The first step of organizing the kitchen / living room, included staining the new pantry our friend Mel, owner of Baker’s Cabinets, had built for us. Months earlier, while searching for just the right thing, I came across an antique armoire in a consignment store in Logan. It was beautiful, but it also had characteristics inherent in some antiques: the doors wouldn’t close and the shelves could not accommodate the items we needed to store inside. I asked Mel to look at the antique and create something that would fit our needs.

The new pantry awaiting a finish coat.

Details Mel added to match, as closely as possible, the antique armoire at the consignment shop.
It holds food…
coats, a broom and cat food.
 Exactly what we wanted!

Moving - Day One

For over a year, the sister of a friend had been interested in buying our Logan house.

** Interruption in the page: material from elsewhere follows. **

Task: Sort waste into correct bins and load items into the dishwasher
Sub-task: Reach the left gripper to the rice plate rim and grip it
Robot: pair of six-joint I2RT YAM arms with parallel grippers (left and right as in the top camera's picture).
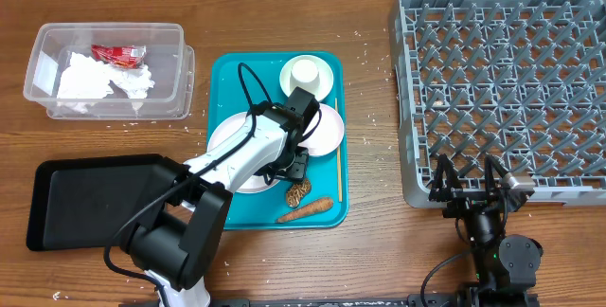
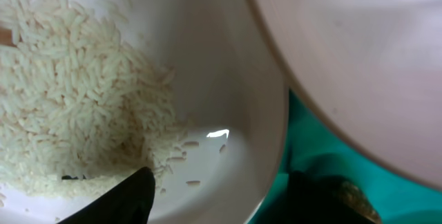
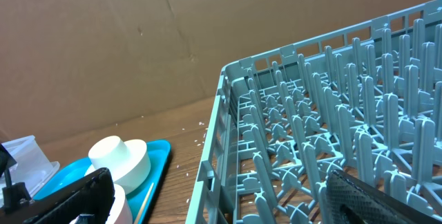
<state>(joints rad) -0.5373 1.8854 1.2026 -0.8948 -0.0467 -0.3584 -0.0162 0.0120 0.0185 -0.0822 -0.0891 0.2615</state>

When we announced the sale price in January, we reached an agreement that was satisfactory to all parties and set a closing date of May 27. On that day, we met the buyers at the title office and signed the requisite documents, which ended our almost forty years of residence in Cache Valley.

Prior to May 27th, and in the ensuing week, Scott and I spent all of our time sifting through the accumulation of those decades determining which things would go to directly into the garbage, which would be given to the local thrift stores and which would move with us to Torrey. As the various piles grew, Scott suggested it might be easier to rent a dumpster, toss everything in and make a fresh start with nothing. That may have been true, but we’re not known to do anything simply, so, the piles grew into mountains and everything was eventually labeled and positioned to go to a new location.

After distributing thrift store donations among various Logan charities, we were more than ready when Alpha Moving arrived with their huge semi-truck on June 4. Despite our attempts to winnow our belongings down to a manageable mass, I couldn’t believe we still had enough stuff to completely fill almost one fourth of the entire semi. The fellows who loaded our things, reassured me that we really didn’t have all that much when compared to others they had moved, but it was still hard to accept the fact that we were still pack rats.

Our belongings completely filled this section.
 That afternoon, the semi drove away, leaving Scott, the cats, our fish and me to spend one last night in our Logan house.